|Type of paper:||Research proposal|
|Categories:||Business Disaster Risk management|
Businesses in low-income communities are disproportionally affected regarding closures and losses following natural disasters, and this situation will likely escalate due to the increased effects of climate change (Morrish & Jones, 2019). Approximately 40% of small businesses close permanently in the aftermath of a natural disaster, while 25% of businesses that survive a natural disaster face closure within 1 year of operation after recovery from a catastrophic event (Federal Emergency Management Agency [FEMA], 2019). The general business problem is those small businesses that operate in areas with low-income populations are more likely to be adversely affected by natural disasters, leading to closures and economic losses to the value of tens of billions of United States (U.S.) dollars(Botzen, Deschenes, & Sanders, 2019). The specific problem is that some small business owners in Southeast Texas lacked effective strategies to prepare for, and recover from, Hurricane Harvey in 2017 and avoid permanent closure.

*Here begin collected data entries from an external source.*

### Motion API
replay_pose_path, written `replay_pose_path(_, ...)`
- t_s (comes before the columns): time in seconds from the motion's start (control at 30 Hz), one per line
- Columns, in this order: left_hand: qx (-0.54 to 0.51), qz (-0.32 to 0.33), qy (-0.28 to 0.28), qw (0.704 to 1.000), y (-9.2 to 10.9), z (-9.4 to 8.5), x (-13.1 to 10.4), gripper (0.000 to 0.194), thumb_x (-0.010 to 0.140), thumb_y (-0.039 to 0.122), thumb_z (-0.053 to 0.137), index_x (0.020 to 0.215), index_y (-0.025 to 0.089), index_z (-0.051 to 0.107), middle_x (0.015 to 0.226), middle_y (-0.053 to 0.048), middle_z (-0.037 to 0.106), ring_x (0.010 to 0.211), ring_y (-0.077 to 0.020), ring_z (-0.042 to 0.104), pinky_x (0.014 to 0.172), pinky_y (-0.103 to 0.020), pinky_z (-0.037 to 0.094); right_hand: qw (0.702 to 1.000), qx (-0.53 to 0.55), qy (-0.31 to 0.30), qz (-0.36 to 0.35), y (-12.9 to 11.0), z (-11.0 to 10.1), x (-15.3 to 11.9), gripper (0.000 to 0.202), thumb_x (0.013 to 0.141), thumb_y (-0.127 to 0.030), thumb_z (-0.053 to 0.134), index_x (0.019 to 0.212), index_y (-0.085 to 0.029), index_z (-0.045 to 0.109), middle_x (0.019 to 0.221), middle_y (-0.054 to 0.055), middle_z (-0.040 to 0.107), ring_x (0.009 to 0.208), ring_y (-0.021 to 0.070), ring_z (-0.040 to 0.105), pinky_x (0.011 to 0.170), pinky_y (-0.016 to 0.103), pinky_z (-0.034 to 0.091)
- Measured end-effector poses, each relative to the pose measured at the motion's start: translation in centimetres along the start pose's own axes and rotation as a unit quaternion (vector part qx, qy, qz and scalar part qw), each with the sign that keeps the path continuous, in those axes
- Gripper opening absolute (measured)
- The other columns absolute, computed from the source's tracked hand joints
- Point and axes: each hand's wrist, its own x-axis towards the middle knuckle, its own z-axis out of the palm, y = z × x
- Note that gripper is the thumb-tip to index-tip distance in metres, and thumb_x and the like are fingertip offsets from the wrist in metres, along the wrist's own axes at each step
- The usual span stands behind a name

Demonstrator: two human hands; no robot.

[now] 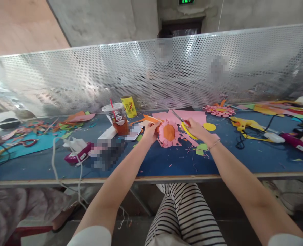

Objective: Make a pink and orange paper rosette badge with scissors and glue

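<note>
Well, left hand [151,131]: pinching orange paper [153,119]
Right hand [196,128]: gripping scissors [178,117]
Paper flower [169,132]: slipping blades might nick its fringe

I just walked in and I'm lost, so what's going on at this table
Someone sits at a blue table. Their right hand holds scissors, and their left hand pinches orange paper. A pink paper flower with an orange center is between the hands. Green scraps lie nearby, and a yellow glue gun rests to the right.

Sign [186,1] at top reads "EXIT", green letters. Cup [119,120] print too small to read. Yellow pack [129,106]: red marking, also unreadable.
</note>
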Motion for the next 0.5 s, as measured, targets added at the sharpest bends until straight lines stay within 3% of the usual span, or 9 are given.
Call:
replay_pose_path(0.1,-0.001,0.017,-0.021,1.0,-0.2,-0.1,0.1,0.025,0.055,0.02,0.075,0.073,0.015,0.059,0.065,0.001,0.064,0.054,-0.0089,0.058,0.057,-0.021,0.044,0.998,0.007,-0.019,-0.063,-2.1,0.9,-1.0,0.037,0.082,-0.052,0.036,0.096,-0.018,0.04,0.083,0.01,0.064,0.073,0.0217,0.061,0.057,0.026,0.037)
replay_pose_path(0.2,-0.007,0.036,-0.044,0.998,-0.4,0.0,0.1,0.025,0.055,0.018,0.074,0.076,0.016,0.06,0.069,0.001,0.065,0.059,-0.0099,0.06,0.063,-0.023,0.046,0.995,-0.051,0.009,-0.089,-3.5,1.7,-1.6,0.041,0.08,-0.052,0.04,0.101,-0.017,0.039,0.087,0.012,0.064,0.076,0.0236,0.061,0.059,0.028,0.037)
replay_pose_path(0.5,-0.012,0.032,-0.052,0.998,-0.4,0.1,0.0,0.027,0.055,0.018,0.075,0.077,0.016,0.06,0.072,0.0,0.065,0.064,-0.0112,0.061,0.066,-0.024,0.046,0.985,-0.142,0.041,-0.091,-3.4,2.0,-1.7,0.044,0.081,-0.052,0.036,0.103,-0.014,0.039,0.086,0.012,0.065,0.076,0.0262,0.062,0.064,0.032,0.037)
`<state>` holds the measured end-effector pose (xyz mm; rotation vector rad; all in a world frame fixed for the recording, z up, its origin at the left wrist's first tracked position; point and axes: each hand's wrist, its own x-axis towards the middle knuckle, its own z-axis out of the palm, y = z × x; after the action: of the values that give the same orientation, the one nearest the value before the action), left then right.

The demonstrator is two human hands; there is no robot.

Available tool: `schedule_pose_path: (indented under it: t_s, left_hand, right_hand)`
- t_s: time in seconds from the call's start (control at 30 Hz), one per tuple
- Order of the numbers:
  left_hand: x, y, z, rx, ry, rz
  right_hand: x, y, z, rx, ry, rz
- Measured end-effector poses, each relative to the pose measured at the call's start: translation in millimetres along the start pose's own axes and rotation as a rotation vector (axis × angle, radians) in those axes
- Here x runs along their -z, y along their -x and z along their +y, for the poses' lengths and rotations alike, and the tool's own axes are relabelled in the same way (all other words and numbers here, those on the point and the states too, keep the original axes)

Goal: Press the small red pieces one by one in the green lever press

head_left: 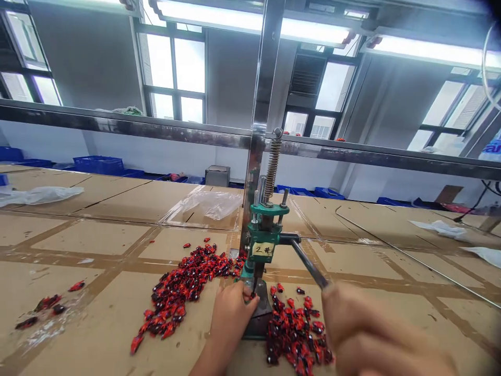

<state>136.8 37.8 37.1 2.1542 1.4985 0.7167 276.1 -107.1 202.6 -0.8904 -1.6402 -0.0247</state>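
A green hand press with a coil spring on top and a "2#" label stands on the cardboard-covered table. Below its ram, my left hand is closed, thumb and fingers pinched at a small dark piece that they mostly hide. My right hand, blurred by motion, is wrapped round the end of the press's lever, which slants down to the right. One heap of small red and black parts lies left of the press. Another heap of such parts lies to its right, between the press and my right hand.
A few loose red and black pieces lie at the far left. Behind the press rises a metal post, joined to a horizontal rail. A thin rod crosses the table at right. Plastic bags and blue bins are farther back.
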Motion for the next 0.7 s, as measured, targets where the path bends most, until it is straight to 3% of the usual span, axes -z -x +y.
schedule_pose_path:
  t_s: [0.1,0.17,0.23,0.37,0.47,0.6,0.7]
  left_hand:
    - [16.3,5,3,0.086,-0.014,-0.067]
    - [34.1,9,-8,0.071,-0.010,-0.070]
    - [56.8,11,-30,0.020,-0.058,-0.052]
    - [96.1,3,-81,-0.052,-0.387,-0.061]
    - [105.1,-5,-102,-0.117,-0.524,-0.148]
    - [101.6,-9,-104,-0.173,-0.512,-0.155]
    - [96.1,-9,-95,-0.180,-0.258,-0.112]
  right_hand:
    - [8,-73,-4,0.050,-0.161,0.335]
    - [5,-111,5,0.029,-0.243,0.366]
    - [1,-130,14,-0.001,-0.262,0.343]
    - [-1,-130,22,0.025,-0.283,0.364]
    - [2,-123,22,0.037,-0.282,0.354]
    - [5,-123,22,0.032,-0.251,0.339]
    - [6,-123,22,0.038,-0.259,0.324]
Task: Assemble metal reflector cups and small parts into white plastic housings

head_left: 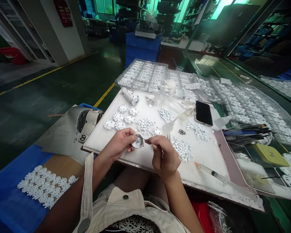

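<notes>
Near the front edge of the white work board (135,159), my left hand (121,142) pinches a round white part (138,142) with a hollow face turned up. Closed around a thin dark tool, probably tweezers, my right hand (165,154) brings its tip (143,139) to the part's rim. Beyond my hands lie several white round discs (120,116) and a pile of small white pieces (145,126). More small white pieces (183,149) are heaped beside my right hand, with a little cluster of tiny metal bits (181,132) above them.
A black phone (203,113) and a syringe (212,173) lie on the board's right side. Clear trays of white parts (145,74) line the far edge. At the left is a blue bin (7,187) holding white discs; a yellow box (270,154) sits far right.
</notes>
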A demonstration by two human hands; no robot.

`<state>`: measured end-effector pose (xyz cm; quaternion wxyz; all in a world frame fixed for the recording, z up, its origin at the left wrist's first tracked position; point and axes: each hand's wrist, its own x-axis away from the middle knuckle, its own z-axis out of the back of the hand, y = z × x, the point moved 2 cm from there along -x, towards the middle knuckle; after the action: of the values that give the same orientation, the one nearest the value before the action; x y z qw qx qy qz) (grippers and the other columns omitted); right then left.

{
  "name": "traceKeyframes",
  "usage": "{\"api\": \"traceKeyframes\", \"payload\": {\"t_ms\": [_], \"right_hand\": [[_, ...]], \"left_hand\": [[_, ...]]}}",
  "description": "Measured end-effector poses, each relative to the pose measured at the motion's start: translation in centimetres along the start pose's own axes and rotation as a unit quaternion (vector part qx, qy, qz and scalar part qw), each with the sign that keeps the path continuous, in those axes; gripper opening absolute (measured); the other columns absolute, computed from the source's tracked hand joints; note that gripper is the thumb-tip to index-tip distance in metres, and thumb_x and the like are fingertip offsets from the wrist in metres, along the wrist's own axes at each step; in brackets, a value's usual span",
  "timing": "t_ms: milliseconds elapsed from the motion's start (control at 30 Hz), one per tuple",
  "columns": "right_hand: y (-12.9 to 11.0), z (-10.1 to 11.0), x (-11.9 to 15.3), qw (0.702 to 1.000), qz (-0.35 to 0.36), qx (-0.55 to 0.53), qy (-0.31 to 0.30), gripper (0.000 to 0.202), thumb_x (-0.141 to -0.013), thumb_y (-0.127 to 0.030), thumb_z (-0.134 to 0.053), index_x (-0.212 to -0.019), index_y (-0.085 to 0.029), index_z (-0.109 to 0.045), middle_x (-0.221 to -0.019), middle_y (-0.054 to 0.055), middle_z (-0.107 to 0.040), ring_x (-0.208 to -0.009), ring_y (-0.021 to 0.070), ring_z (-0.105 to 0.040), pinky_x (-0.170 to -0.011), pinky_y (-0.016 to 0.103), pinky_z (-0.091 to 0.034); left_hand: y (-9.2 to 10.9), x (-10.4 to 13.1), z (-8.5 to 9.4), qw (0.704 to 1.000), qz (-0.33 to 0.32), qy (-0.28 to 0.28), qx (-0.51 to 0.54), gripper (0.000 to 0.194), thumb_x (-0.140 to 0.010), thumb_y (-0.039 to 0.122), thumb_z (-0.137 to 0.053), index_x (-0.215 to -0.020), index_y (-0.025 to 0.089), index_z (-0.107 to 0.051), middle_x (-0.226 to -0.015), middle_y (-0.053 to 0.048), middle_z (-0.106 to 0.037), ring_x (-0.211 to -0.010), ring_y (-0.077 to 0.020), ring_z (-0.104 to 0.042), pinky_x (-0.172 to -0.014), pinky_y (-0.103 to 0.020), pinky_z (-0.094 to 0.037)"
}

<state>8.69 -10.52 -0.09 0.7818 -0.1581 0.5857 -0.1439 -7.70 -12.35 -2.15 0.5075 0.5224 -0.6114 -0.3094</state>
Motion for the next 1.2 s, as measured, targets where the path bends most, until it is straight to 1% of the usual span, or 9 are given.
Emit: {"api": "traceKeyframes", "payload": {"t_ms": [100,200,333,400,467,600,700,1033,1200], "right_hand": [[-0.8,0.3,0.0,0.999,-0.009,-0.022,0.03,0.024,-0.096,-0.01,-0.047,-0.117,-0.021,-0.055,-0.087,0.006,-0.068,-0.079,0.0188,-0.067,-0.067,0.039,-0.057],[-2.0,1.6,-1.2,0.991,-0.001,0.011,0.134,0.016,-0.1,-0.019,-0.048,-0.11,-0.02,-0.059,-0.081,0.004,-0.069,-0.069,0.0173,-0.067,-0.063,0.037,-0.055],[-2.3,5.0,-4.5,0.933,0.091,0.15,0.314,0.012,-0.099,-0.023,-0.053,-0.1,-0.019,-0.064,-0.07,-0.001,-0.062,-0.06,0.0158,-0.067,-0.048,0.028,-0.046],[-0.9,7.1,-6.3,0.915,0.068,0.198,0.345,0.01,-0.098,-0.02,-0.053,-0.094,-0.019,-0.061,-0.073,-0.002,-0.059,-0.057,0.0123,-0.065,-0.049,0.027,-0.044],[1.3,9.1,-7.5,0.916,0.022,0.24,0.322,0.011,-0.099,-0.024,-0.05,-0.098,-0.017,-0.058,-0.079,0.0,-0.059,-0.061,0.0133,-0.067,-0.054,0.029,-0.049],[6.2,12.0,-8.1,0.849,-0.202,0.429,0.233,0.019,-0.1,-0.028,-0.045,-0.103,-0.015,-0.059,-0.082,0.006,-0.071,-0.074,0.0197,-0.069,-0.074,0.034,-0.05],[8.4,12.5,-7.8,0.824,-0.292,0.454,0.173,0.019,-0.098,-0.028,-0.047,-0.103,-0.015,-0.06,-0.083,0.01,-0.075,-0.078,0.0227,-0.068,-0.079,0.035,-0.046],[10.7,11.6,-7.5,0.823,-0.372,0.417,0.104,0.022,-0.093,-0.028,-0.05,-0.107,-0.017,-0.064,-0.088,0.01,-0.073,-0.079,0.026,-0.064,-0.082,0.04,-0.044],[6.7,10.2,-6.6,0.849,-0.334,0.388,0.132,0.046,-0.088,-0.027,-0.06,-0.132,-0.015,-0.055,-0.092,0.008,-0.068,-0.078,0.023,-0.061,-0.081,0.04,-0.047]], "left_hand": [[-0.1,0.0,0.1,1.0,-0.002,-0.009,0.001,0.025,-0.069,0.028,-0.073,-0.074,0.016,-0.053,-0.053,0.005,-0.057,-0.039,-0.0037,-0.048,-0.037,-0.013,-0.033],[-0.2,0.0,0.2,1.0,0.004,-0.013,0.001,0.025,-0.07,0.028,-0.073,-0.074,0.017,-0.052,-0.052,0.005,-0.056,-0.038,-0.0043,-0.047,-0.037,-0.013,-0.033],[-0.2,-0.1,0.2,1.0,0.005,-0.009,-0.006,0.026,-0.069,0.029,-0.074,-0.074,0.017,-0.052,-0.05,0.005,-0.056,-0.037,-0.0045,-0.047,-0.036,-0.013,-0.033],[-0.1,-0.1,0.1,1.0,0.006,-0.005,-0.004,0.028,-0.066,0.03,-0.075,-0.074,0.017,-0.052,-0.05,0.005,-0.056,-0.038,-0.0052,-0.048,-0.036,-0.014,-0.032],[-0.1,-0.1,0.1,1.0,0.007,-0.001,-0.005,0.029,-0.063,0.03,-0.076,-0.074,0.017,-0.052,-0.051,0.005,-0.056,-0.038,-0.0058,-0.049,-0.035,-0.014,-0.032],[0.0,0.1,0.0,1.0,-0.001,0.003,-0.004,0.031,-0.062,0.033,-0.078,-0.072,0.016,-0.054,-0.053,0.005,-0.056,-0.038,-0.0051,-0.048,-0.035,-0.014,-0.031],[0.0,0.2,-0.1,1.0,0.0,0.0,-0.001,0.032,-0.062,0.033,-0.079,-0.073,0.016,-0.054,-0.053,0.005,-0.056,-0.038,-0.0053,-0.048,-0.036,-0.015,-0.031],[0.0,0.0,-0.1,1.0,-0.003,-0.011,0.001,0.033,-0.064,0.034,-0.079,-0.074,0.016,-0.054,-0.055,0.005,-0.056,-0.039,-0.0049,-0.047,-0.036,-0.015,-0.03],[-0.3,0.1,0.1,0.998,-0.033,-0.026,-0.056,0.025,-0.073,0.033,-0.073,-0.08,0.017,-0.055,-0.056,0.006,-0.056,-0.042,-0.0067,-0.049,-0.04,-0.017,-0.034]]}}
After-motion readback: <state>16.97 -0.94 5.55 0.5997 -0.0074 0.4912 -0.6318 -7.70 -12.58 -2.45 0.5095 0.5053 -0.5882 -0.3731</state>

The purpose of this qualitative multiple-case study is to explore strategies that small business owners in Southeast Texas used to prepare for and recover from Hurricane Harvey in 2017. The target population is small business owners in Southeast Texas that experienced the effects of Hurricane Harvey and were able to recover and avoid permanent closure2 years after this disaster. In terms of social change, this study implies that when small business owners can effectively address the threat and aftermath of a natural disaster, they can retain their employees and continue to have a positive economic effect on their communities.
Nature of the Study
Timans, Wouters, and Heilbron (2019) contended that researchers could apply a qualitative, quantitative, or mixed-methods approach when investigating the resolution to a complex research question. I will use a qualitative multiple case study design to explore the strategies used by small business owners in Southeast Texas to prepare for and recover from Hurricane Harvey. While a qualitative researcher focuses on exploring a phenomenon by evaluating underlying opinions and lived experiences, a quantitative researcher depends on gathering numerical data to test hypotheses about variables relationships or characteristics (Cassell, Cunliffe, &Grandy, 2018). The quantitative method involves the compilation and use of numerical data to predict, control, and describe a phenomenon, which is not the intent of this study. Researchers conducting a mixed-methods study combine aspects of both qualitative and quantitative methods (Venkatesh, Brown, & Bala, 2013). The mixed technique research method has a few impediments, for example, the unpredictability of the examination structure. The mixed technique approach takes considerably more time and assets to plan, and execute it is a tedious process. The way toward arranging and executing one strategy by drawing on the findings of another method consistently demonstrates to be a troublesome assignment past administration. Occasionally, settling disparities that emerge in the understanding of the discoveries may frequently demonstrate to be hazy and, once more, tedious in the endeavor to locate a solid arrangement. Qualitative researchers use exploratory techniques essential in identifying the opinions and lived experiences of the participants to discover an in-depth exploration of related phenomenon (Brink, 2018). Notably, the explorative nature of qualitative methods benefits from using semistructured interviews to facilitate open-ended responses, because participants have the liberty to share their experiences within the parameters of the interview questions (Cassell et al., 2018). Thus, the qualitative method is most appropriate for this study.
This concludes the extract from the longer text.